Dans l’actuelle lutte contre la hausse des frais de scolarité universitaires, il est indiscutable que la créativité et la persistance remarquables des étudiantEs ont eu un effet infiniment plus positif sur l’appui de la population québécoise que les vitres fracassées ou les balles de peinture sur les édifices.
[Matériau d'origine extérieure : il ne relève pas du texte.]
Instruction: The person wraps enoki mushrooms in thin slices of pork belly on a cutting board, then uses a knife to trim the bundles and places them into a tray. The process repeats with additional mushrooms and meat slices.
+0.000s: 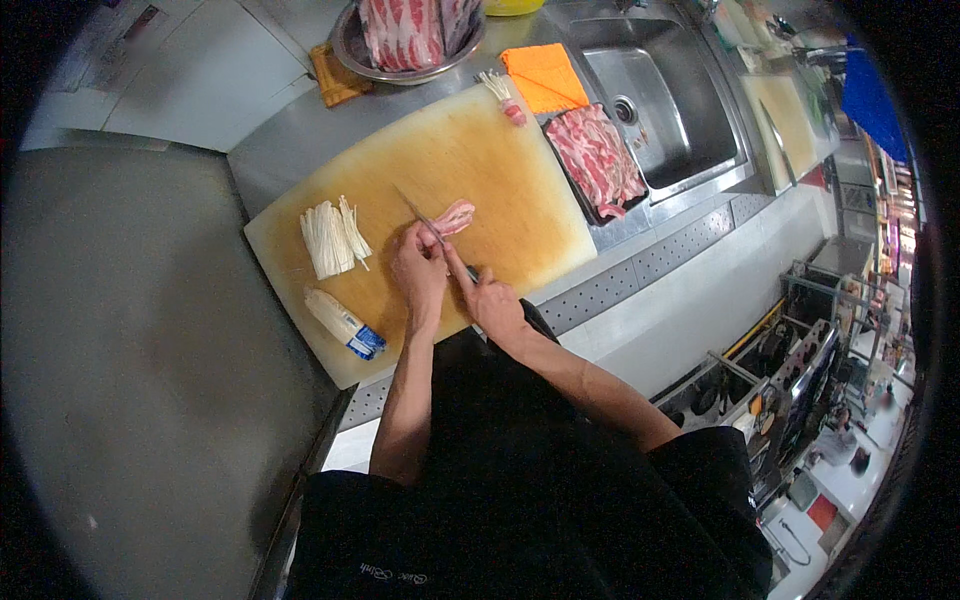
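My right hand grips a knife by its handle, the index finger stretched along the blade. The blade lies across a strip of sliced meat on the large cutting board. My left hand is closed on the near end of the same strip, fingertips close to the blade. To the left on the board is a bunch of enoki mushrooms. Nearer me lies a packet of enoki with a blue end. A meat-wrapped enoki roll sits at the board's far right corner.
Right of the board, a black tray holds sliced meat beside the steel sink. An orange cloth lies behind it. At the back stands a metal bowl of meat. Another knife rests on a board at far right.
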The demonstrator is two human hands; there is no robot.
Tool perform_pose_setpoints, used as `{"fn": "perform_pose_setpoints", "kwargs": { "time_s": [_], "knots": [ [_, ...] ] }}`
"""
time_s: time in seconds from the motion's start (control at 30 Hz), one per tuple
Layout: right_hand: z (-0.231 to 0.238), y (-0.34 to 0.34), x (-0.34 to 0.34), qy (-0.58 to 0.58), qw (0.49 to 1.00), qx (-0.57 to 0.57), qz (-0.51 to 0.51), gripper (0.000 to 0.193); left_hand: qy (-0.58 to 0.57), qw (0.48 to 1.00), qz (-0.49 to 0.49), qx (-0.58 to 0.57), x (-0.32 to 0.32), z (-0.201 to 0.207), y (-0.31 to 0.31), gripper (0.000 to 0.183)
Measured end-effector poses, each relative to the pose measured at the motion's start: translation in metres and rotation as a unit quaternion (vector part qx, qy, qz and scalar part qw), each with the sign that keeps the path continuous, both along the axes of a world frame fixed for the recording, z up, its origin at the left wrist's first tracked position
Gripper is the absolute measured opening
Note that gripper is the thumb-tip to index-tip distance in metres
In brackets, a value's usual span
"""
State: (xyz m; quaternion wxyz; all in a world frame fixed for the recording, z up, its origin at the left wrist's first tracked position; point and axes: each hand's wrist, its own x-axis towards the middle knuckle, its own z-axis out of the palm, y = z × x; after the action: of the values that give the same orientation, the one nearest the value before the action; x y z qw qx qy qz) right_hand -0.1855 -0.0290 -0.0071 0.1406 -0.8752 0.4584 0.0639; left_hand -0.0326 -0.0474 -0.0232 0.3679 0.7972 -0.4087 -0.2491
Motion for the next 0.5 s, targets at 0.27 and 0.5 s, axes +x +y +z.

À l’inverse, ceux qui appuyaient la hausse, et particulièrement le gouvernement libéral de M. Charest, ont profité bien plus de la violence (même limitée) que des innombrables et impressionnantes manifestations pacifiques qui se sont succédées presque tous les jours.
Quant à l’argument, souvent utilisé, que tous les changements sociaux ou politiques importants ont toujours été le résultat de la violence, il a été de plus en plus fréquemment réfuté par l’histoire récente : de grands figures en témoignent par leurs victoires, comme Gandhi, Martin Luther King ou Aung San Suu Kyi, mais peut-être de manière encore plus significative, tous les héros anonymes des pays de l’Est qui ont fait tomber, contre toute attente, le « rideau de fer » et le Mur de Berlin à la fin des années 80.
Que les Black Blocs ou la CLAC croient en l’utilité de la violence pour combattre le capitalisme et l’État, c’est leur droit. Qu’ils contestent l’efficacité de la non-violence pour arriver aux mêmes fins, c’est leur analyse. Mais ils n’ont pas le droit d’empêcher les mouvements pacifiques de mener leurs combats à leur propre manière. Et d’imposer leur pratique de la violence à ceux et celles qui ont fait un choix contraire.
Car de la même manière que les Black Blocs réclament d’être reconnus pour autre chose que de vulgaires « casseurs » et qu’ils se font souvent les défenseurs du « respect de la diversité des tactiques », ils doivent eux aussi reconnaître la légitimité des groupes non violents et respecter les tactiques de ceux-ci en acceptant de ne pas les discréditer par leurs propres actions.